Supported Capabilities

Operation	Supported	Notes
Read from Data Warehouse	✅	Using read.synapsesql()
Write to Data Warehouse	✅	Using .write.synapsesql()
Schema Inference	✅	Automatically handled
Table Creation	❌	Table must exist beforehand
Streaming	❌	Not supported
Column mapping	✅	Automatic or customizable

How to Read Data from a Data Warehouse Table

Syntax -

df = spark.read.synapsesql("<warehouse/lakehouse name>.<schema name>.<table or view name>")

Example -

df = spark.read.synapsesql("SalesWarehouse.dbo.SalesOrderDetails")
df.display()

This loads the data directly from the SalesOrderDetails table in the SalesWarehouse Data Warehouse into a Spark DataFrame for further transformations, ML, or exploration.

Note - You must have read access to the workspace and table.

How to Write Data to a Data Warehouse Table

Syntax -

df.write.mode("mode").synapsesql("<warehouse/lakehouse name>.<schema name>.<table name>")

Supported Modes:

"overwrite" – Replace existing data
"append" – Add new records to existing table
"errorifexists" – Fails if table already has data
"ignore" - Ignore the error and append data

Note - Tables must already exist in the Data Warehouse with the appropriate schema. Schema mismatches will raise errors.
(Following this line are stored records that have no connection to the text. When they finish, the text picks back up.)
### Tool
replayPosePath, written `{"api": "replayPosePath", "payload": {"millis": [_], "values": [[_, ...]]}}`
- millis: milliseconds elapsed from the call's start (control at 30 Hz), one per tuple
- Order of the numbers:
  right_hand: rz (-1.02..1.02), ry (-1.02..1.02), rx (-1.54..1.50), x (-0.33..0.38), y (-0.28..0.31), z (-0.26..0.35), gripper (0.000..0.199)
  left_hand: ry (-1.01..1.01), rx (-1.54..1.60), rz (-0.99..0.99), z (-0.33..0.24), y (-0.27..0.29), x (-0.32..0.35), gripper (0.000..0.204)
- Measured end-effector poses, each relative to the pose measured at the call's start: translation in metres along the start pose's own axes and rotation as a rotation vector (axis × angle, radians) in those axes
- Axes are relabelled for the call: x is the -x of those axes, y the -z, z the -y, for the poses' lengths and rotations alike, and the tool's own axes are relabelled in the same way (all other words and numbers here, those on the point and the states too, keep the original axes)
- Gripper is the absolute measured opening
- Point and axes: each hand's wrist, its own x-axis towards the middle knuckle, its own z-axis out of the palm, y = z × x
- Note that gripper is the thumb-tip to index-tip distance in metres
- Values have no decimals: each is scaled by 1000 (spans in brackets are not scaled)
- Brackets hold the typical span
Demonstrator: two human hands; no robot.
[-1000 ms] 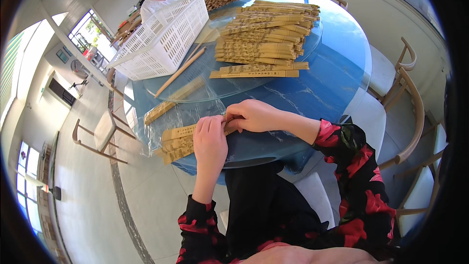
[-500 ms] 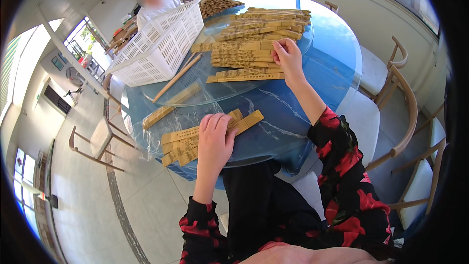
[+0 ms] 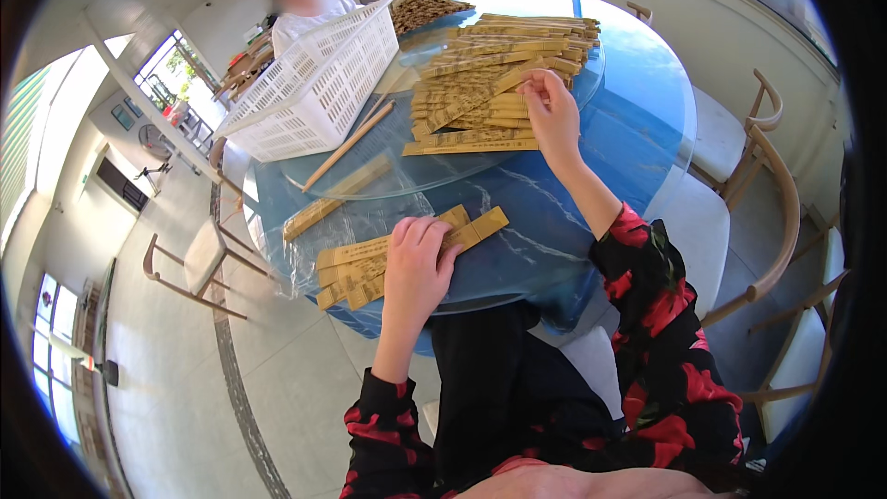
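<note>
On the near side of the round table, my left hand (image 3: 416, 263) is closed over a small fanned bunch of flat gold printed paper sleeves (image 3: 476, 229), pressing it to the blue cover. My right hand (image 3: 554, 120) pinches the right end of one long gold sleeve (image 3: 476, 103) between thumb and fingertips. That sleeve slants across the front of the large sleeve pile (image 3: 517, 46), its left end lower and nearer me. The pile's sleeves lie roughly side to side in overlapping layers on the glass turntable (image 3: 591, 97).
A white slatted plastic basket (image 3: 305, 102) stands at the left of the turntable, near two thin wooden sticks (image 3: 351, 143). Clear plastic-wrapped sleeves (image 3: 337, 196) lie left of my bunch. Brown sticks (image 3: 425, 11) are heaped behind. A person (image 3: 309, 0) is beyond the basket; chairs (image 3: 753, 194) surround the table.
The sleeve in my right hand has swung from nearly level to a slant, its left end dropping toward me. My left hand stays on its bunch. The whole view has shifted slightly.
</note>
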Motion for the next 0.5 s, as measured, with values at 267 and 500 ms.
{"api": "replayPosePath", "payload": {"millis": [267,500], "values": [[783,477,75,63,-30,30,8,-71,-38,32,9,4,0,30],[867,446,103,63,-23,25,8,-2,-137,26,33,30,-12,26]]}}
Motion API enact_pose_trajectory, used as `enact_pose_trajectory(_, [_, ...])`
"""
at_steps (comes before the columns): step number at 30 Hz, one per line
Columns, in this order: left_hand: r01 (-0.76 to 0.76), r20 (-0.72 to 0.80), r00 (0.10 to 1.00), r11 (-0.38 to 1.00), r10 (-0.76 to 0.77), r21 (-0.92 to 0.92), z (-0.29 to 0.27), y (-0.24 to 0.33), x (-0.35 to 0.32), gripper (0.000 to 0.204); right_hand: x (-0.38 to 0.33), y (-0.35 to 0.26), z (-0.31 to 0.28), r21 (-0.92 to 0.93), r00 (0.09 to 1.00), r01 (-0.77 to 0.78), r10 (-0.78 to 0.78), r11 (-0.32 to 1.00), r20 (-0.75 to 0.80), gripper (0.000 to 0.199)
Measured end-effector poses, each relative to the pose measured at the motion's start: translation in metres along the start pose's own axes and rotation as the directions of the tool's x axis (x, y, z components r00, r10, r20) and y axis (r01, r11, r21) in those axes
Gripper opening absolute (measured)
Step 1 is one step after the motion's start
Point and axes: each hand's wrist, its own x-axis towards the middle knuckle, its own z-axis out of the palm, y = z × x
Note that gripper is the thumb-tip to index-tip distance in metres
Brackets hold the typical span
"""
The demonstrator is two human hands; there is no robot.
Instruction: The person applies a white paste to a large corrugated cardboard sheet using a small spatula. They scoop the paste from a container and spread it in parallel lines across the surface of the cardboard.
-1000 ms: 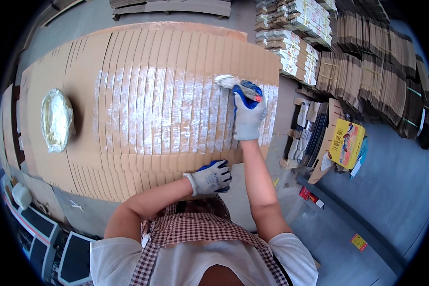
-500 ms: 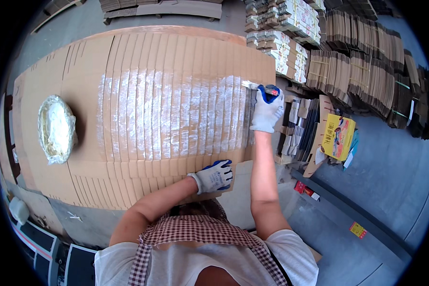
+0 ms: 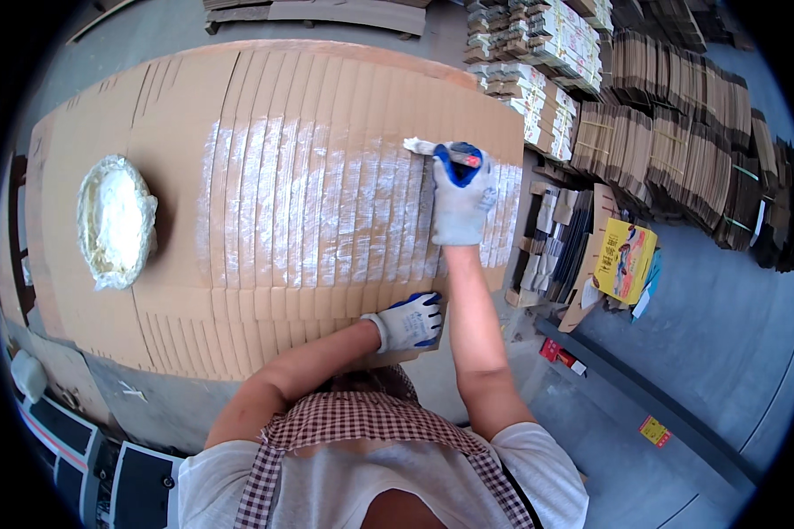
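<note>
My right hand (image 3: 464, 198), in a white and blue work glove, is closed round the handle of a paint brush (image 3: 421, 146). The brush's pale bristles point left and touch the overlapped cardboard sheets (image 3: 344, 88). A broad band of wet white paste (image 3: 318, 212) runs across these sheets. My left hand (image 3: 412, 323), gloved alike, lies with its fingers stretched out on the near right edge of the cardboard. On the left part of the cardboard stands an oval bowl (image 3: 115, 225), wrapped in clear plastic, with whitish paste inside.
Bundled stacks of folded cardboard (image 3: 670, 132) and printed white boxes (image 3: 547, 97) stand at the far right. A yellow box (image 3: 625, 260) sits right of the table by a dark metal beam (image 3: 644, 397). Black cases (image 3: 141, 485) are at the lower left.
My right hand has swept the brush left across the cardboard from near its right edge. More white paste shows at the right end. The whole view has shifted slightly; my left hand stays flat.
</note>
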Motion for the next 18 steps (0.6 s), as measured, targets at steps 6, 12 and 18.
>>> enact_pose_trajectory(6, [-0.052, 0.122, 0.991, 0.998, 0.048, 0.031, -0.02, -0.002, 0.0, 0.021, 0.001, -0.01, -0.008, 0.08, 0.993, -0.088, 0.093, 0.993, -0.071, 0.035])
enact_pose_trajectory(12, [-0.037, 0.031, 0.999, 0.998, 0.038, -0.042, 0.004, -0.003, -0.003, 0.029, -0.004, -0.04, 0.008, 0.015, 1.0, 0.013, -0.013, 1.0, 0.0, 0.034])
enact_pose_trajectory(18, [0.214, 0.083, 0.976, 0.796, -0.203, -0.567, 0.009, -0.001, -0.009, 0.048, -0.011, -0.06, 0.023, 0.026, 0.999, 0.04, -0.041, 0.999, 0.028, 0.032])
Security and Access Requirements

The connector uses Microsoft Entra ID (formerly Azure AD) for authentication, and all actions respect Fabric workspace RBAC.

Requirements:

The notebook must be in the same workspace as the target Data Warehouse
User must have Viewer or higher permissions
Table-specific permissions (read/write) apply
OneLake and Fabric security models apply

No connection strings or keys are needed—authentication is seamless via Fabric's unified platform.

Known Limitations

Limitation	Details
Table creation not supported	Must pre-create tables with correct schema
No DDL/DML	Use Warehouse SQL endpoint for CREATE/ALTER/DELETE operations
No support for streaming	Cannot use with Spark Structured Streaming
No pushdown filtering	Entire table is loaded into Spark for filtering/joins
Same workspace required	DW and notebook must reside in the same workspace

Conclusion

The Spark–Data Warehouse connector in Microsoft Fabric is a powerful bridge between advanced data transformation (Spark) and enterprise-grade analytics (DW). With simple PySpark syntax and secure, high-performance data exchange:

You remove unnecessary data hops
Maintain security and governance
Empower cross-functional teams with a unified analytics workflow

It’s an essential tool for any data engineer working in Fabric.